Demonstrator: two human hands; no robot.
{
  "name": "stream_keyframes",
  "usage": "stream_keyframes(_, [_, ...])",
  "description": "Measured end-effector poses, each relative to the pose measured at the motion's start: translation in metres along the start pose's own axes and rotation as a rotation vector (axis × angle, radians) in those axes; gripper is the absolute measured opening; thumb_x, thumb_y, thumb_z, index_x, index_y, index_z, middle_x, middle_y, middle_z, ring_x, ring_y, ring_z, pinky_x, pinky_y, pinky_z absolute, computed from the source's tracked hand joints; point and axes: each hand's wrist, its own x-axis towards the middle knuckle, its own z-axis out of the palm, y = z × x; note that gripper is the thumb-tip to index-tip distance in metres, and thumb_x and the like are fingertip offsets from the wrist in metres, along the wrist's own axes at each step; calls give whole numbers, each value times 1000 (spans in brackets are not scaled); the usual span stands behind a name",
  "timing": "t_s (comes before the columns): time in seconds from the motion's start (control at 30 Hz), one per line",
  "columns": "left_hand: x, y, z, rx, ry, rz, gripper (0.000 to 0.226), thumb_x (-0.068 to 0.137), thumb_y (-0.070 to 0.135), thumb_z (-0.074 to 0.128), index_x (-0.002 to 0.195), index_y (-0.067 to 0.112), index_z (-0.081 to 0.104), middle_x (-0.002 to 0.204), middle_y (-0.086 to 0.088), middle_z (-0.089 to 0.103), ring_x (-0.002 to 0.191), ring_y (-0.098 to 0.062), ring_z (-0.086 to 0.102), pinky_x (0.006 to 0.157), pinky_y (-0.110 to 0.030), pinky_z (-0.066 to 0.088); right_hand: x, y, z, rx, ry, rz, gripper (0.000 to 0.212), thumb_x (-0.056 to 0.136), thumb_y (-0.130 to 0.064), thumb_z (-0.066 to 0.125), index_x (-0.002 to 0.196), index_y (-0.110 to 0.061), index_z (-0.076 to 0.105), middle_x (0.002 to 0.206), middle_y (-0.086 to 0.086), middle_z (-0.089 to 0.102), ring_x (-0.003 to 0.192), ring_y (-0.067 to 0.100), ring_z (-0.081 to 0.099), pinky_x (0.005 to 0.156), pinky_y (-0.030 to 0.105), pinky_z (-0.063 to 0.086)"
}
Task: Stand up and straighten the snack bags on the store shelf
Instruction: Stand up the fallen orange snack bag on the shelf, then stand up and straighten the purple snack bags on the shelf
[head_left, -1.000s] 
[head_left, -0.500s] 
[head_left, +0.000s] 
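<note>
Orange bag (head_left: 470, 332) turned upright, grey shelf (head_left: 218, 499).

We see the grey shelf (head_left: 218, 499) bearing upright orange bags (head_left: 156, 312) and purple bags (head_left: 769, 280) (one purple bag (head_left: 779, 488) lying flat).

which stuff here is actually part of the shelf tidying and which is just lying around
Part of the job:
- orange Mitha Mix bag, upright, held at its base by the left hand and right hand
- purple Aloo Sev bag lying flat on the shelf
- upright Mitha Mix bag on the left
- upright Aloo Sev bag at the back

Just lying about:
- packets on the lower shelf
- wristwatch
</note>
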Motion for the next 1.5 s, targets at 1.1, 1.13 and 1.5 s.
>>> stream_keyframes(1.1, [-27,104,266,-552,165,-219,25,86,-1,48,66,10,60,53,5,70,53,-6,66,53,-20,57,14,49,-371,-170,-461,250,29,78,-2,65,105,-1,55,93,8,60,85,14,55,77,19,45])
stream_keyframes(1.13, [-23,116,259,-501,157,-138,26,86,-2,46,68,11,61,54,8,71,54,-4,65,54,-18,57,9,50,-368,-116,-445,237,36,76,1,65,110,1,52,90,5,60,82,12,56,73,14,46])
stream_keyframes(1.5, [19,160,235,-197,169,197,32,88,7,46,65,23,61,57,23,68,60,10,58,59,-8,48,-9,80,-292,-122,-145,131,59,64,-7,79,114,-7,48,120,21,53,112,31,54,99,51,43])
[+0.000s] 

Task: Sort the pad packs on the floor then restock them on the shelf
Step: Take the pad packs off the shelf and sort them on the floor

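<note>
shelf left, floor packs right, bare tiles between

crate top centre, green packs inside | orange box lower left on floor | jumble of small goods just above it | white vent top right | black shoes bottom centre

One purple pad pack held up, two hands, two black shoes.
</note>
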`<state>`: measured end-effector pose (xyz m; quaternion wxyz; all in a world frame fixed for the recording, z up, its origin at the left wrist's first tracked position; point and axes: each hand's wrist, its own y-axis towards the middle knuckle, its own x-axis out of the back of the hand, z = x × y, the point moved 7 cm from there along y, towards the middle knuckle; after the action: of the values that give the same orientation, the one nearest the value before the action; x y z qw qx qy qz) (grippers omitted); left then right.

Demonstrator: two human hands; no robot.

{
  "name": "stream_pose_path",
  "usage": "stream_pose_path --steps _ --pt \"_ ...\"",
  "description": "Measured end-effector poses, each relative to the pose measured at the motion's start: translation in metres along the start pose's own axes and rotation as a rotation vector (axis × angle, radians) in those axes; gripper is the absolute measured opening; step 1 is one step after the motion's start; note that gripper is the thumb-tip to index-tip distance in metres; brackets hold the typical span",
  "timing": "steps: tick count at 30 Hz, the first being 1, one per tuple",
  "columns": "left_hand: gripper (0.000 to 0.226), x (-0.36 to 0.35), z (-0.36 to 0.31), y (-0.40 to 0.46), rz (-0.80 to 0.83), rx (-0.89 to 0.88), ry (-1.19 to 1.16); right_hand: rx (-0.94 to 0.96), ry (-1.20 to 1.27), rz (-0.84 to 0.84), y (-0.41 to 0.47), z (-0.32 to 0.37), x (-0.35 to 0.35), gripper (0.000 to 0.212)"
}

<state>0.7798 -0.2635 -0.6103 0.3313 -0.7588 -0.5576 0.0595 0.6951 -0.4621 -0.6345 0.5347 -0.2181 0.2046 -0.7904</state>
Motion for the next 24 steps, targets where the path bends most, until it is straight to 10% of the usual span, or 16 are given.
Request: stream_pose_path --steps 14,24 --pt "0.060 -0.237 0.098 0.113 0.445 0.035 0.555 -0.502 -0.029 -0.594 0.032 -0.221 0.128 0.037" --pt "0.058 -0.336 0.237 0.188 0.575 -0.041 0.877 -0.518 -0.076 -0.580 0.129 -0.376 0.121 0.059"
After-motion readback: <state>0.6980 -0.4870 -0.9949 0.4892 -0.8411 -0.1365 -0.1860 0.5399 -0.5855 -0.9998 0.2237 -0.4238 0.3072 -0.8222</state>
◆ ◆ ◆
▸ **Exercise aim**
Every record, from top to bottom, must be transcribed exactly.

▸ **Written response**
Demonstrator: two human hands; no robot.
{
  "name": "stream_keyframes",
  "usage": "stream_keyframes(_, [_, ...])",
  "description": "Measured end-effector poses, each relative to the pose measured at the motion's start: translation in metres along the start pose's own axes and rotation as a rotation vector (axis × angle, radians) in those axes; gripper is the absolute measured opening; thumb_x, thumb_y, thumb_z, index_x, index_y, index_z, middle_x, middle_y, middle_z, ring_x, ring_y, ring_z, pinky_x, pinky_y, pinky_z absolute, computed from the source's tracked hand joints; point and axes: each hand's wrist, its own x-axis towards the middle knuckle, its own z-axis out of the palm, y = z × x; note that gripper is the thumb-tip to index-tip distance in metres, and thumb_x and the like are fingertip offsets from the wrist in metres, along the wrist's own axes at each step; calls give whole numbers, each value times 1000 (spans in brackets are not scaled); the usual span stands behind a name",
  "timing": "t_s (comes before the columns): time in seconds from the motion's start (control at 30 Hz), one per line",
  "columns": "left_hand: x, y, z, rx, ry, rz, gripper (0.000 to 0.226), thumb_x (-0.068 to 0.137), thumb_y (-0.070 to 0.135), thumb_z (-0.074 to 0.128), index_x (-0.002 to 0.195), index_y (-0.067 to 0.112), index_z (-0.081 to 0.104), middle_x (-0.002 to 0.204), middle_y (-0.086 to 0.088), middle_z (-0.089 to 0.103), ring_x (-0.002 to 0.191), ring_y (-0.098 to 0.062), ring_z (-0.086 to 0.102), pinky_x (0.006 to 0.157), pinky_y (-0.110 to 0.030), pinky_z (-0.066 to 0.088); right_hand: x, y, z, rx, ry, rz, gripper (0.000 to 0.212), thumb_x (-0.056 to 0.136), thumb_y (-0.130 to 0.064), thumb_z (-0.066 to 0.125), index_x (-0.002 to 0.196), index_y (-0.110 to 0.061), index_z (-0.076 to 0.105), middle_x (0.002 to 0.206), middle_y (-0.086 to 0.086), middle_z (-0.089 to 0.102), ring_x (-0.003 to 0.192), ring_y (-0.067 to 0.100), ring_z (-0.081 to 0.099), pinky_x (0.005 to 0.156), pinky_y (-0.030 to 0.105), pinky_z (-0.063 to 0.086)"
}
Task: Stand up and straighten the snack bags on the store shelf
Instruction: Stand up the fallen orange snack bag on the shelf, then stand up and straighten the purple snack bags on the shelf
[head_left, -1.000s] 
[head_left, -0.500s] 
[head_left, +0.000s] 
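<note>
Orange bag (head_left: 470, 332) turned upright, grey shelf (head_left: 218, 499).

We see the grey shelf (head_left: 218, 499) bearing upright orange bags (head_left: 156, 312) and purple bags (head_left: 769, 280) (one purple bag (head_left: 779, 488) lying flat).

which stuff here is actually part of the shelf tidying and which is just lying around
Part of the job:
- orange Mitha Mix bag, upright, held at its base by the left hand and right hand
- purple Aloo Sev bag lying flat on the shelf
- upright Mitha Mix bag on the left
- upright Aloo Sev bag at the back

Just lying about:
- packets on the lower shelf
- wristwatch
</note>
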Motion for the next 1.5 s, targets at 1.1, 1.13 and 1.5 s.
>>> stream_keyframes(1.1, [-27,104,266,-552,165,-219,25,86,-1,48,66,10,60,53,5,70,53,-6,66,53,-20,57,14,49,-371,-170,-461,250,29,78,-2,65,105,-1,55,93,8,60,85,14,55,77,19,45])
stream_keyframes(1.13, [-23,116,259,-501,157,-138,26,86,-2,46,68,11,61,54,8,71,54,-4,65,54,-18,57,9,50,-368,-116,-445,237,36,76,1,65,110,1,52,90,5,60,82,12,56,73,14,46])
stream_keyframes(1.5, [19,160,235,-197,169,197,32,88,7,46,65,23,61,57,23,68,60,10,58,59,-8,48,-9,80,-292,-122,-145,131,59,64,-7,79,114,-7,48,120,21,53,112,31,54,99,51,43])
[+0.000s] 

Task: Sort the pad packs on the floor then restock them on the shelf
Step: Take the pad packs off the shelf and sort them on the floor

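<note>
shelf left, floor packs right, bare tiles between

crate top centre, green packs inside | orange box lower left on floor | jumble of small goods just above it | white vent top right | black shoes bottom centre

One purple pad pack held up, two hands, two black shoes.
</note>
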`<state>`: measured end-effector pose (xyz m; quaternion wxyz; all in a world frame fixed for the recording, z up, its origin at the left wrist's first tracked position; point and axes: each hand's wrist, its own y-axis towards the middle knuckle, its own x-axis out of the back of the hand, z = x × y, the point moved 7 cm from there along y, towards the middle knuckle; after the action: of the values that give the same orientation, the one nearest the value before the action; x y z qw qx qy qz) (grippers omitted); left then right.

Demonstrator: two human hands; no robot.

{
  "name": "stream_pose_path",
  "usage": "stream_pose_path --steps _ --pt \"_ ...\"",
  "description": "Measured end-effector poses, each relative to the pose measured at the motion's start: translation in metres along the start pose's own axes and rotation as a rotation vector (axis × angle, radians) in those axes; gripper is the absolute measured opening; step 1 is one step after the motion's start; note that gripper is the thumb-tip to index-tip distance in metres; brackets hold the typical span",
  "timing": "steps: tick count at 30 Hz, the first being 1, one per tuple",
  "columns": "left_hand: gripper (0.000 to 0.226), x (-0.36 to 0.35), z (-0.36 to 0.31), y (-0.40 to 0.46), rz (-0.80 to 0.83), rx (-0.89 to 0.88), ry (-1.19 to 1.16); right_hand: rx (-0.94 to 0.96), ry (-1.20 to 1.27), rz (-0.84 to 0.84), y (-0.41 to 0.47), z (-0.32 to 0.37), x (-0.35 to 0.35), gripper (0.000 to 0.212)"
}

<state>0.7798 -0.2635 -0.6103 0.3313 -0.7588 -0.5576 0.0595 0.6951 -0.4621 -0.6345 0.5347 -0.2181 0.2046 -0.7904</state>
Motion for the next 24 steps, targets where the path bends most, until it is straight to 10% of the usual span, or 16 are given.
Request: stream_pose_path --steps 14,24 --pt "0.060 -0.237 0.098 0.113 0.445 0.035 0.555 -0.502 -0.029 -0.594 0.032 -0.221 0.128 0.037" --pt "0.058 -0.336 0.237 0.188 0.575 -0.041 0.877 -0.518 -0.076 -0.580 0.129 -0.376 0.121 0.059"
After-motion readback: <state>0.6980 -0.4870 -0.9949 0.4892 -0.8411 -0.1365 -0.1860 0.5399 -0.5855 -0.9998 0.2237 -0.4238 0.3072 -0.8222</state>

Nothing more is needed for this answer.